На кладбище Пер-Лашез? Да, конечно! Это почти прогулка, но Виль-д’Авре… Поездка заняла бы целый день, а день в Париже очень дорог.
Поэтому, как предвидел и надеялся г-н д’Авриньи, лишь трое или четверо преданных друзей, среди которых был Филипп Овре, поднялись в третий траурный экипаж.
Господин д’Авриньи и Амори заняли места во втором экипаже, священнослужители — в первом.
В течение всей дороги ни отец, ни жених не произнесли ни слова.
Кюре Виль-д’Авре встречал печальный кортеж у дверей церкви.
Концом земного пути Мадлен должна была стать та самая маленькая церковь, где она приняла свое первое причастие; впрочем, г-ну д’Авриньи казалось, что, пока тело дочери не скрылось под землей, он еще не расстался с ней.
Здесь не было ни органа, ни торжественности — лишь тихо произнесенная молитва, как бы последнее прощание, сказанное на ухо деве, покидающей землю ради Неба.
От церкви все пошли пешком и через пять минут оказались у ворот кладбища.
Это было одно из тех очаровательных сельских кладбищ, какие так нравились Грею и Ламартину; тихое, спокойное, почти прелестное, оно располагалось у апсиды приходской церкви.
Должно быть, хорошо было обрести покой здесь, где не было ни высоких памятников, ни лживых эпитафий; деревянные кресты и имена — вот и все; тут и там деревья, сохраняющие покойникам прохладу земли; совсем рядом маленькая церковь, где каждое воскресенье имена погребенных там упоминаются в молитвах верующих.
Кладбище не было внушительным, но было приятно глазу; уже у его входа ощущались отрешенность и покой; хотелось сказать себе, как сказал Лютер в Вормсе: "Я завидую им, ибо они нашли свое упокоение: invideo quia quiescunt".
Но когда Лютер говорил это, он не шел за гробом своей любимой дочери или обожаемой супруги; это говорил философ, а не отец и не муж.
Боже мой!
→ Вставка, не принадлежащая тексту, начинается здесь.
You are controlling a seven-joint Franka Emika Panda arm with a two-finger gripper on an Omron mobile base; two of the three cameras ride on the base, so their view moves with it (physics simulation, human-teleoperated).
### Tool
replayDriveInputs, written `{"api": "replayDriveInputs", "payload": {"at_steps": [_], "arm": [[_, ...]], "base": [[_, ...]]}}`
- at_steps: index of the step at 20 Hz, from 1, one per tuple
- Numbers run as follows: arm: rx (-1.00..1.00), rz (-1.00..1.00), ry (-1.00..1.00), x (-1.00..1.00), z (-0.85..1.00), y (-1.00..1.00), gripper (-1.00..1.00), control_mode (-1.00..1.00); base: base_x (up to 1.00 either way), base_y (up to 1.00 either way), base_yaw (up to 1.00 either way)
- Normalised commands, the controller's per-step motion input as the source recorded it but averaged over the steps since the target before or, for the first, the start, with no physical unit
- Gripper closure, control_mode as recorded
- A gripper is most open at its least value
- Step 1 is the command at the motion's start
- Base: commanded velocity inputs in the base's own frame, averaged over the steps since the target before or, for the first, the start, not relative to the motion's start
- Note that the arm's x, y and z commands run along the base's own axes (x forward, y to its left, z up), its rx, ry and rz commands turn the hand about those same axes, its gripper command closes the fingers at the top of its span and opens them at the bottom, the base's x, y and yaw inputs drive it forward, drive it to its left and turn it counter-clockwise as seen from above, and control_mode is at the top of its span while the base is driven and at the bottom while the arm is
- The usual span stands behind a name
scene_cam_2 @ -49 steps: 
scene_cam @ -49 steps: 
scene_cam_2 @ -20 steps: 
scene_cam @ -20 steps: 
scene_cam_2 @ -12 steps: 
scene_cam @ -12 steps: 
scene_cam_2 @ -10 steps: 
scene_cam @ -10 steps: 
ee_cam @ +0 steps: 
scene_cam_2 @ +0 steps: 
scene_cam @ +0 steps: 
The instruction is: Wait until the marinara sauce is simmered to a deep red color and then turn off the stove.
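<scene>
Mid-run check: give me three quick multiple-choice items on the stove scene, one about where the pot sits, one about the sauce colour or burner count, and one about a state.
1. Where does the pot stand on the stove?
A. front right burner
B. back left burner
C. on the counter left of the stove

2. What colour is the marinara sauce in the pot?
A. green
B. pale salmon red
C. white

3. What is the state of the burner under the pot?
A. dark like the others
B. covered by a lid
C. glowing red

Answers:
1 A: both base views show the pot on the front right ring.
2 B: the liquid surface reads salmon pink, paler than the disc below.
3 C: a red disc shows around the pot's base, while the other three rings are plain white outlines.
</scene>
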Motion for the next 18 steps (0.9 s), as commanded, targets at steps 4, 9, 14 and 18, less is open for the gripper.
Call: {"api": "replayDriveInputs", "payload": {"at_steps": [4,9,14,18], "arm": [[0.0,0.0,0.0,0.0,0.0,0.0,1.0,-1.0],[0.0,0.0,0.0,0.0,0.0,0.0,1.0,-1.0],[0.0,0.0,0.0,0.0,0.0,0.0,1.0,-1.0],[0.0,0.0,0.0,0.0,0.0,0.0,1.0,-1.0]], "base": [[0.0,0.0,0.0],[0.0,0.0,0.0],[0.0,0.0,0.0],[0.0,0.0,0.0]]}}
Кто может передать ужасное неизбывное чувство потери, которое терзает душу человека, провожающего тело любимой! Сначала печальное и угнетающее пение священников, затем вид свежевырытой могилы, резко выделяющейся на зеленой траве; наконец, стук первых лопат земли, сначала гулко ударяющихся о крышку гроба; этот стук постепенно затихает, как если бы гроб удалялся от нас и исчезал в глубинах вечности.